Australia’s new prime minister was sworn in Monday before flying to Japan for talks with U.S. President Joe Biden and other world leaders. Labor Party leader Anthony Albanese won Saturday’s general election, ending almost a decade of conservative government.
Albanese’s left-of-center government faces key foreign policy challenges, including an increasingly fractious relationship with China.
The new prime minister said bilateral ties with Beijing are “difficult.” They have been strained in recent years over various geopolitical disputes.
Beijing recently signed a security pact with Solomon Islands, a hitherto traditional ally of Australia in the Pacific. That has prompted fears of greater Chinese expansionism in the region. Labor had accused the then conservative government of neglecting Australia’s neighbors in the Pacific.
Analysts expect the new Albanese government to focus its diplomatic efforts in South-East Asia on boosting alliances to counter China’s assertiveness.
Albanese will attend Tuesday’s Quad summit in Tokyo with U.S. President Joe Biden and the leaders of India and Japan.
Labor’s deputy leader Richard Marles told the Australian Broadcasting Corporation that the unprecedented nature of Beijing’s leadership creates difficulty.

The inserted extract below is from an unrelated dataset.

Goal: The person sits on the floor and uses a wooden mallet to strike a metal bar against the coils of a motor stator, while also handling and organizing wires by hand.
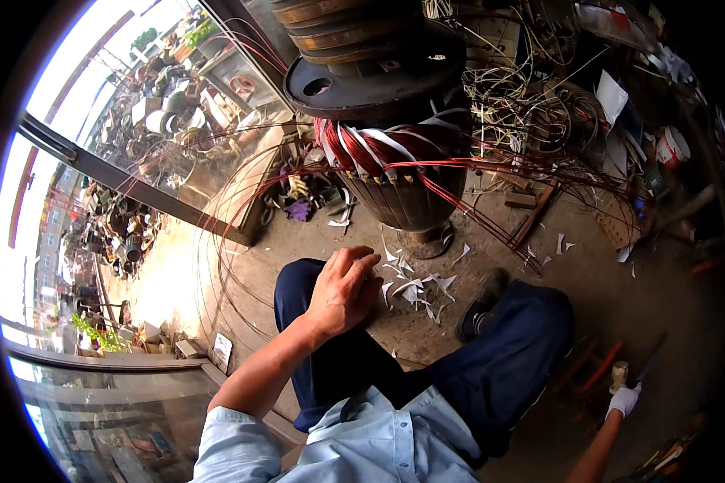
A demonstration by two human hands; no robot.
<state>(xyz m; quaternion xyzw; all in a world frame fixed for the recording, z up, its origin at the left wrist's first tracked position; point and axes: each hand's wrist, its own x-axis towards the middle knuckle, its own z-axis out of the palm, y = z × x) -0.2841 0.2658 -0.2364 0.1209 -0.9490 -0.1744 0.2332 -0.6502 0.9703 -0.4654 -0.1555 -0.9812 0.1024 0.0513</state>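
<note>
My left hand [345,291], bare and loosely spread, rests at my left knee with nothing seen in it. Far to the right, my right hand [623,400], in a white glove, reaches low and has its fingers closed. A thin dark blade-like tool [652,358] sticks up from it, too dim to name surely. Beside those fingers is a pale cylindrical piece [619,374]. In front of me stands a large motor rotor [395,197] on end, with a black disc [374,87] above. Red wires [370,149] and white insulation strips wrap around it, with long wire ends fanning both ways.
White paper-like scraps [415,291] litter the floor between my feet. Tangled pale wire [532,105] heaps at the back right, near a white bucket [672,146]. At left are a glass door frame [137,181] and scrap piles outside. A red metal frame [592,366] lies low right.
</note>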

“China remains a significant challenge and we will seek to engage in the world in a professional and thoughtful way," he said. "We are obviously believers in diplomacy. But China under President Xi [Jinping] has sought to shape the world around it in a way that we have never seen before and that does present challenges for the nation, and we need to make sure that we meet those challenges, and we do that by making sure that we are getting our relationships right in the region, that we pay the Pacific the attention that it deserves, which this coalition government plainly failed to do.”
It’s still not clear if Albanese will be able to form a majority government or must work in coalition with other parties, such as independents and the Greens. They both enjoyed a surge in support in Saturday’s election, which marks a major shift in Australian politics away from the two major parties.
The outgoing government suffered a major loss, and the former Prime Minister Scott Morrison has resigned as Liberal Party leader.
Analysts believe that years of inertia in Australia on climate change could be about to end under the Albanese government.
The final composition of the new Australian parliament could take days, or even weeks, to determine under the country’s complex preferential electoral system.